A multifaceted personality—at one time a journalist, novelist, poet, fabulist and humanist—, at age nine Béarn began writing in French slang, his "natural" language.
His father having died prematurely, at the age of 14 he became a mechanic to financially support his mother. This working life inspired the poem from which came one of the May 1968 protest slogans "métro-boulot-dodo" that denounced the shocking workers' conditions at the time.
While commanding a trawler to aid the French evacuations in 1940, he was captured and was detained in the concentration camp at Aintree. His poems from that point onwards centred on the sea and the war.
After the war he took a post as a press attaché in Africa. In 1969, he created a quarterly magazine for himself alone: Le Lien. In 1975, he withdrew to Montlhéry where the peace allowed him to write many fables.
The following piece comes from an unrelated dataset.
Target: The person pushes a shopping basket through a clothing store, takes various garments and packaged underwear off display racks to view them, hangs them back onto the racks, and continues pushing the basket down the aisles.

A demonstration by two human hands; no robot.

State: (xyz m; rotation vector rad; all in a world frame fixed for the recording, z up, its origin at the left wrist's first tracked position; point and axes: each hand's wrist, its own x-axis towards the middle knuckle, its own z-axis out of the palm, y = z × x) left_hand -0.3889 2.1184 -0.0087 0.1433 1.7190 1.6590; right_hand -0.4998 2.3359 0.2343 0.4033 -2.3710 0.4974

In 1998, the first volume of his complete works was published: L'arc en ciel de ma vie. This was followed in 1999 by volume 2, 300 fables d'aujourd'hui. The third volume, Couleurs charnelles, was released just months before his death on October 27, 2004, during his 102nd year.
While generally ignored by the wider public, Béarn received a number of literary prizes such as the Prix de Verlaine, the Grand Prix International de Poésie awarded by General Charles de Gaulle in 1971, the Grand prix de l'Académie française in 1981 and again in 1995 for his fables.
He also received the Médaille de la Résistance for his participation in the Liberation of Paris in 1944 and the Légion d'honneur in 1990 from François Mitterrand. He was also named Officer of the Ordre national du Mérite in 1995 by Jacques Chirac, and Commander of the Ordre des Arts et des Lettres in 2000 by the minister of culture, Catherine Tasca.